▶ How to complete this task:
Below are lines of data; restate word for word those running from the line containing "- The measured" to the line containing "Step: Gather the", inclusive, and no others.

▶ Information supplied:
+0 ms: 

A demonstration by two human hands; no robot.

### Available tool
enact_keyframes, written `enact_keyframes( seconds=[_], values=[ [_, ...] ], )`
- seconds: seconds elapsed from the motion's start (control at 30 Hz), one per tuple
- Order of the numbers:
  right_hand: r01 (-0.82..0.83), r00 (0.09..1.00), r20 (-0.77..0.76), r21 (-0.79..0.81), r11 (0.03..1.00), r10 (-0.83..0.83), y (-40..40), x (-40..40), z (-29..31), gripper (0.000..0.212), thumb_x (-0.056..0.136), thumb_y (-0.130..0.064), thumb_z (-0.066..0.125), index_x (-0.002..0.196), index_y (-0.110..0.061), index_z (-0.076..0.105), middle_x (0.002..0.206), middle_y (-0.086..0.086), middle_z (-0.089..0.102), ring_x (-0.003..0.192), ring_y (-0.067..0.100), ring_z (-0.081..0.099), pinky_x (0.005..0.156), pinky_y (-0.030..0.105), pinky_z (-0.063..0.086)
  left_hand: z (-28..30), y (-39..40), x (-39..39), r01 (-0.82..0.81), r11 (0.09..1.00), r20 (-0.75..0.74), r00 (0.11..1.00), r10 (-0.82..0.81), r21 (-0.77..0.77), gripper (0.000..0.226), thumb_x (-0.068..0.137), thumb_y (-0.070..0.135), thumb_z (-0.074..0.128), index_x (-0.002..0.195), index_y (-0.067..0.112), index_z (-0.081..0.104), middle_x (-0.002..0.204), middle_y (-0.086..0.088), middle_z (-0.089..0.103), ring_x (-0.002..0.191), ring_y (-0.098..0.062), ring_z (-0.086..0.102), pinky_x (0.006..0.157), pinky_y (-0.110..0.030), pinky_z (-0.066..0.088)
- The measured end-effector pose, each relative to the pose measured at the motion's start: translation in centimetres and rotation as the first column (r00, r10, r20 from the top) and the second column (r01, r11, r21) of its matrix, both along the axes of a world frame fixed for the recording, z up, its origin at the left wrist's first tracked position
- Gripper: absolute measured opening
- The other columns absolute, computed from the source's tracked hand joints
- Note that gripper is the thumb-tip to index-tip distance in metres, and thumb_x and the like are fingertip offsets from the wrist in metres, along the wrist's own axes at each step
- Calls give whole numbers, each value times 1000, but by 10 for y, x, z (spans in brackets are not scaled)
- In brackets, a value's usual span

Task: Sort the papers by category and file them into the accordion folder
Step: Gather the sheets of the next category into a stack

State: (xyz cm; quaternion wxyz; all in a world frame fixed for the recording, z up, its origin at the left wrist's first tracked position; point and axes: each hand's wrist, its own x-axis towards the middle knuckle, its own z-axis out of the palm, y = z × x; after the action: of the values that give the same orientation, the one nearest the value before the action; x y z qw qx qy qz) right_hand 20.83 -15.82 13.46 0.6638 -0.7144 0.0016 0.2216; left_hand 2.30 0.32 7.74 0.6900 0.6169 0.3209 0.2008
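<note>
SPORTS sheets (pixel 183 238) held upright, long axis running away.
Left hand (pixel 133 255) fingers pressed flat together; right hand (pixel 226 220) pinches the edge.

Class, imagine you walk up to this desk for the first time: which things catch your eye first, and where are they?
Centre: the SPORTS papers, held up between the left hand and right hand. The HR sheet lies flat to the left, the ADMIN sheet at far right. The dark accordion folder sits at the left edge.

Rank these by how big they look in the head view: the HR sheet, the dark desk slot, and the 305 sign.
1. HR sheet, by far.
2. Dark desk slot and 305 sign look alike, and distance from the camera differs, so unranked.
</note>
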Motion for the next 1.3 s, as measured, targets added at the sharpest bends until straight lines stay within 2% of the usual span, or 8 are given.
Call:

▶ Solution to the exercise:
- The measured end-effector pose, each relative to the pose measured at the motion's start: translation in centimetres and rotation as the first column (r00, r10, r20 from the top) and the second column (r01, r11, r21) of its matrix, both along the axes of a world frame fixed for the recording, z up, its origin at the left wrist's first tracked position
- Gripper: absolute measured opening
- The other columns absolute, computed from the source's tracked hand joints
- Note that gripper is the thumb-tip to index-tip distance in metres, and thumb_x and the like are fingertip offsets from the wrist in metres, along the wrist's own axes at each step
- Calls give whole numbers, each value times 1000, but by 10 for y, x, z (spans in brackets are not scaled)
- In brackets, a value's usual span

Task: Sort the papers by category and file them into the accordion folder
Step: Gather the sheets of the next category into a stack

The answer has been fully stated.